Each new planet offers a new sort of high score challenge, as you seek to upgrade your helper drone until you're equipped to take on the later, insanely difficult levels.

It's as good a shoot-'em-up as we've played in years, and the short acclimatisation period required to adjust from the original Xbox dual analogue controls reveals a game that's a perfect fit for the Wii remote.

It all adds up to new high scores

While it's possible to play in the old way, using a Classic controller,1 you absolutely must give the new controls a chance.

Moving the spaceship with the nunchuk, you simply aim a cursor around it to shoot very precisely, in 360.

At first you'll be all over the place, losing track of the cursor and firing the wrong way, but ten minutes spent figuring it out will really pay off on the high scores.

As soon as the control scheme clicked, we were performing the kind of manoeuvres that would have been impossible with dual analogue sticks.

The speed and accuracy of the remote is unrivalled, and it allows you to vibrate the stream of bullets to completely saturate a wide area of the screen.
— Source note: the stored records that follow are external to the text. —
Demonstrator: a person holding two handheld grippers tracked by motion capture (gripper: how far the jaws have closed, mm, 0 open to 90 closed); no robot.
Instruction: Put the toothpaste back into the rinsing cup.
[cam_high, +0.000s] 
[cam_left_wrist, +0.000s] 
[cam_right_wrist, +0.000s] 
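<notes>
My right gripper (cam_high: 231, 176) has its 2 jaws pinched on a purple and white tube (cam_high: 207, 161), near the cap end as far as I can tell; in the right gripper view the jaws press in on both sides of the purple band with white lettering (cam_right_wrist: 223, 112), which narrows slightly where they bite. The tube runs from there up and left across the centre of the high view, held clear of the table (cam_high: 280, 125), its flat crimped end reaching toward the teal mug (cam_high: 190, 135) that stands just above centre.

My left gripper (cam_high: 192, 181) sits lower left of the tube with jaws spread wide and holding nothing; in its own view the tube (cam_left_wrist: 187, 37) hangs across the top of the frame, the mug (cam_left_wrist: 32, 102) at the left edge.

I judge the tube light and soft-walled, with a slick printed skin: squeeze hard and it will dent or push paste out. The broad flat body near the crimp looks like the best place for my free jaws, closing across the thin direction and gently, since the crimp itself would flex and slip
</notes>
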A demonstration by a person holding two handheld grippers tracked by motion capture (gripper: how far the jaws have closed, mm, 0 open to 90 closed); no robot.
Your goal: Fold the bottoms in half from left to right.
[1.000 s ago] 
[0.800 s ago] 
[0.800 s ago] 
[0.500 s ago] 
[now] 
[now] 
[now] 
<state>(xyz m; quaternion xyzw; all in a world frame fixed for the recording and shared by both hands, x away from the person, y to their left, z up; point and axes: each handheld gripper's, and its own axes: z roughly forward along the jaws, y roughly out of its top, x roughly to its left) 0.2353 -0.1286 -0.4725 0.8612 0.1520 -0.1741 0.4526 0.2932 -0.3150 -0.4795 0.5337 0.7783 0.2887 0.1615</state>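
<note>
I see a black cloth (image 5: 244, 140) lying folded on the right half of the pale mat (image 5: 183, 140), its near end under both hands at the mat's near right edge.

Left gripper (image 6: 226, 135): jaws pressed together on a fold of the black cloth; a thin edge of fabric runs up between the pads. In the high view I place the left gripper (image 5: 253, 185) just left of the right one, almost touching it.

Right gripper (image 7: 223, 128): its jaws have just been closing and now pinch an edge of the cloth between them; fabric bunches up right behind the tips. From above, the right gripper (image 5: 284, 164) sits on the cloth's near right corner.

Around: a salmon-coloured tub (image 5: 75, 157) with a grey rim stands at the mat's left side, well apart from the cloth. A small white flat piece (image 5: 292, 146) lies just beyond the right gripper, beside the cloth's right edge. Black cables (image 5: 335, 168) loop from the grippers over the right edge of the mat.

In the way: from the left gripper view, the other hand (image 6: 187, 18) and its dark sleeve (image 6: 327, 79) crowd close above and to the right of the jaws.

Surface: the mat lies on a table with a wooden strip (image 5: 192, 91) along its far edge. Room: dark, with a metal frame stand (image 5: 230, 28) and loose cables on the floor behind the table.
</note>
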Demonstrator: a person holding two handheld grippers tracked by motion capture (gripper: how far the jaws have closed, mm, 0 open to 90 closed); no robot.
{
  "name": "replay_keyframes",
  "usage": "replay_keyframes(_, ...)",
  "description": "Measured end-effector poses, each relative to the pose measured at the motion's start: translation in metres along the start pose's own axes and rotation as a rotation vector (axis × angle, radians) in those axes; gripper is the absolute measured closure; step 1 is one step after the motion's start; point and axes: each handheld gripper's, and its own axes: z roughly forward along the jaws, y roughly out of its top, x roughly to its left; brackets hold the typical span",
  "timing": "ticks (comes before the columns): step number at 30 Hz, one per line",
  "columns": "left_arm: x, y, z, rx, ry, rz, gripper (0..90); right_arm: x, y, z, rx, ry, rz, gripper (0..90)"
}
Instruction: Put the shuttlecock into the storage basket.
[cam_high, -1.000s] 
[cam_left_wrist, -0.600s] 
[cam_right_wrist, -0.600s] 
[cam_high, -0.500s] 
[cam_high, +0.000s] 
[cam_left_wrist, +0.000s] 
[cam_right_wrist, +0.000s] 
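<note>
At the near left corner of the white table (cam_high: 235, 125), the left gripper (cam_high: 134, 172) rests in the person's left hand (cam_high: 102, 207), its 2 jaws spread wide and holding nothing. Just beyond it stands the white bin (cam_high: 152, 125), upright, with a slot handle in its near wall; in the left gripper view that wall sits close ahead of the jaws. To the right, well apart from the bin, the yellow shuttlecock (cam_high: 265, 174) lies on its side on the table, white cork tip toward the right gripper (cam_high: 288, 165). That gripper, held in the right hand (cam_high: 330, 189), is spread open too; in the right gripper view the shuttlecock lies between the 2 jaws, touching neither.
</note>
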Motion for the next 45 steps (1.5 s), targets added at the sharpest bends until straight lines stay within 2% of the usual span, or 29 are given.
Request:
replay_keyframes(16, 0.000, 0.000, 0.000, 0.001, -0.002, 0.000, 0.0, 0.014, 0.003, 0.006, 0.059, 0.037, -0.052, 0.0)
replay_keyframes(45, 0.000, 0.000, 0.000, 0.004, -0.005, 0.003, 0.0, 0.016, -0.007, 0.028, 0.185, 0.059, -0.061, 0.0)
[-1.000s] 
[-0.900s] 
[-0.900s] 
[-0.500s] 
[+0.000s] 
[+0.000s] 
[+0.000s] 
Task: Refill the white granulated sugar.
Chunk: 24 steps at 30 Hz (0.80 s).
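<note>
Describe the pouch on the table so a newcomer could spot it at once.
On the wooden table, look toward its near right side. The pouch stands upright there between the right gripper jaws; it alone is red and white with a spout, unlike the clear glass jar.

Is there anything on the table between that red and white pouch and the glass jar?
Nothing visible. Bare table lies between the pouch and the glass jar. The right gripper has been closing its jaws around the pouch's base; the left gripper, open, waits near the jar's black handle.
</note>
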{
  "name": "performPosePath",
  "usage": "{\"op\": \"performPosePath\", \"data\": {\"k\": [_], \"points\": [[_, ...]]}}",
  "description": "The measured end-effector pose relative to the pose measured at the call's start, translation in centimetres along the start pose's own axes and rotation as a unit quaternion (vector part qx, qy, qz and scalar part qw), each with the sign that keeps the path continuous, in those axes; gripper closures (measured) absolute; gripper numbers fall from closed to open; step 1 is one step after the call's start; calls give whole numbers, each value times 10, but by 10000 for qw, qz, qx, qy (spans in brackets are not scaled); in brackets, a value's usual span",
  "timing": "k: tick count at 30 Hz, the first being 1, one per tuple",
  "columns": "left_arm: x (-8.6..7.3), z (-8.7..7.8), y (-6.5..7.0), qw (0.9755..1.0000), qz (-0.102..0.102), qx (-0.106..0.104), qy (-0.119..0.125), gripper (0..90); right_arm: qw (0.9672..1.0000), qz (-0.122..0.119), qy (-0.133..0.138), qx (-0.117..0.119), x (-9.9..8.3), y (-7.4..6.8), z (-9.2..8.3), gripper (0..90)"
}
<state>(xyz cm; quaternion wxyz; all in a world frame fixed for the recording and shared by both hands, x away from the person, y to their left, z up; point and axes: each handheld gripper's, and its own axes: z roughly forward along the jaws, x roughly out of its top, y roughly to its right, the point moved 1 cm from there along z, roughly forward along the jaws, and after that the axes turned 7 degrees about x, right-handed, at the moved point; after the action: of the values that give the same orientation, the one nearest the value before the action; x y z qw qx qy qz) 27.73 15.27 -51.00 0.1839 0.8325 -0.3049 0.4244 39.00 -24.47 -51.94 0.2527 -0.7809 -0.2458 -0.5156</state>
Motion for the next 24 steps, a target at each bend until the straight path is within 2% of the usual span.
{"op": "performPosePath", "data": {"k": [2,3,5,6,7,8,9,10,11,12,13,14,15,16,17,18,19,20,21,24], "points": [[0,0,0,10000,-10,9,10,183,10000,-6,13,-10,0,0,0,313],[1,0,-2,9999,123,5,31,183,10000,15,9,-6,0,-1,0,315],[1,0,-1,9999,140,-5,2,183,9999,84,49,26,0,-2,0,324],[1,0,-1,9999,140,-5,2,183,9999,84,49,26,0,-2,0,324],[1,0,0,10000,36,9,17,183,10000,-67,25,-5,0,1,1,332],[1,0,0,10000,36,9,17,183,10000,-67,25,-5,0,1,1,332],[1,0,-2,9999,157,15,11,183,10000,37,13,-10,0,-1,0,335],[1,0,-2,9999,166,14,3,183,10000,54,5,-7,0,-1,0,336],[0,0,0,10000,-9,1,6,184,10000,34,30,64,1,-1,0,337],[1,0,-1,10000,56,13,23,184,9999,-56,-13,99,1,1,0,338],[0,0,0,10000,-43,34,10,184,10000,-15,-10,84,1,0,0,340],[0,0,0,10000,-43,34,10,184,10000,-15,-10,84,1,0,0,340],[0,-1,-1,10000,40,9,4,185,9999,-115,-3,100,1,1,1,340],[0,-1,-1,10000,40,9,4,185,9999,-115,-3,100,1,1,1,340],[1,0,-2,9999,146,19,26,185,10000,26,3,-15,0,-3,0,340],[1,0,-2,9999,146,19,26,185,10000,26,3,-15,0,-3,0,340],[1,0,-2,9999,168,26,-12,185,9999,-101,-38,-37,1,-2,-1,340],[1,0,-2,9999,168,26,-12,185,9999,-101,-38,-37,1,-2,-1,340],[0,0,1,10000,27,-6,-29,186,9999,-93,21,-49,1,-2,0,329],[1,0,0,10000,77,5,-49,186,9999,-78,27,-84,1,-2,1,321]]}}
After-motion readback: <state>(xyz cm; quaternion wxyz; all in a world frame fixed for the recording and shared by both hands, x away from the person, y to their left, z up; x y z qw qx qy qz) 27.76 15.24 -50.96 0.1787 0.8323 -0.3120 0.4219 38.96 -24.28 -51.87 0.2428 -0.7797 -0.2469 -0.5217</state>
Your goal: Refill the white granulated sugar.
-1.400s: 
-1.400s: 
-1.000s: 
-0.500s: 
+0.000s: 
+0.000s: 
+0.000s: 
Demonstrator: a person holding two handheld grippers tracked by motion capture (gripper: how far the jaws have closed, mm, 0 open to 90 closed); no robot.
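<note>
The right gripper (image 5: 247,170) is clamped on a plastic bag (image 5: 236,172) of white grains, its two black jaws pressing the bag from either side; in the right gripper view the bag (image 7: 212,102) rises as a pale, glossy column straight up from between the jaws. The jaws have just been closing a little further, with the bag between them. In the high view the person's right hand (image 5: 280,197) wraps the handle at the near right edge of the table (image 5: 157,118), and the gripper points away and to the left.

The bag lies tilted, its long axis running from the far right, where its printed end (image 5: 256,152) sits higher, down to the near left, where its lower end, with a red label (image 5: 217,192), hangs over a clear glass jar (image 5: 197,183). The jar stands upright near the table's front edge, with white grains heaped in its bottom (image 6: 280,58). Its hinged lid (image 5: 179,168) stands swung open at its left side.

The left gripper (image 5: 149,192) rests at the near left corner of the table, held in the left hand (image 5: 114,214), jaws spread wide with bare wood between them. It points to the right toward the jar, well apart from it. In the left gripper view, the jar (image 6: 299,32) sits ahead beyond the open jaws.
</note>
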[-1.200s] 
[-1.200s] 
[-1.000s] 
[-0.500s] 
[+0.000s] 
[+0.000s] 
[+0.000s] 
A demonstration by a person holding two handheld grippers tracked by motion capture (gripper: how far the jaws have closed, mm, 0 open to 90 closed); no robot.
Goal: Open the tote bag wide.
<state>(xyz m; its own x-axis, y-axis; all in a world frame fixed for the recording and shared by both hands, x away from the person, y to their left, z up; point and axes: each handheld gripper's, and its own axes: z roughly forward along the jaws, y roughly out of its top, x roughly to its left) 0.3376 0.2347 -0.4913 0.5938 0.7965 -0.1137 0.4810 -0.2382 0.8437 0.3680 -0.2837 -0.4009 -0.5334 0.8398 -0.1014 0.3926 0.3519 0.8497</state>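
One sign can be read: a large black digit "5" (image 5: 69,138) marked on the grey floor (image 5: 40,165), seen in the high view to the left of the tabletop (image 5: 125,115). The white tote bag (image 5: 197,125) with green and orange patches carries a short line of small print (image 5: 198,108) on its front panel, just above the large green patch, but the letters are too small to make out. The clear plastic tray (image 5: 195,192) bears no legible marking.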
The old Retro Evolved version from the Xbox 360 is included here as a bonus, and the remote soon helped us add an extra zero to our best score on that.

Geometry Wars owes a great deal to the arcade classic Robotron, with enemies materialising in the corners of the screen and swarming all over the place - except here there are many types that don't quite behave as you might expect.

Some will charge towards you, while others just drift randomly. One type will approach the back of your ship and flee when you face it, a bit like one of Mario's Boos, so you'll have to herd them into a corner to exterminate them.

There are gravity wells that bend the playfield, altering the path of your bullets, and giant enemies that split apart like Asteroids until they erupt in a shower of smaller version of themselves.

Snake-like creatures can only be shot in the head, and certain high-scoring craft will only move onto the playfield from the unreachable outer area when they think you're not looking.

The crystals maze

And the whole time, you'll be gathering the Geom crystals that boost your score multiplier up to a maximum of 150 times.

They're dropped by dead enemies, and the more of them you get, the more you'll have to spend on unlocking extra levels along with the new helper drones you'll need in order to be competitive in them.

It's possible to unlock a good proportion of the game within the first hour, as the prices charged for the majority of the levels are generous.

There's no doubt that if you keep grinding away at the first few levels, you'll be able to get them all in the end, so there's no issue with this being a game that's going to remain hidden to a large proportion of its players.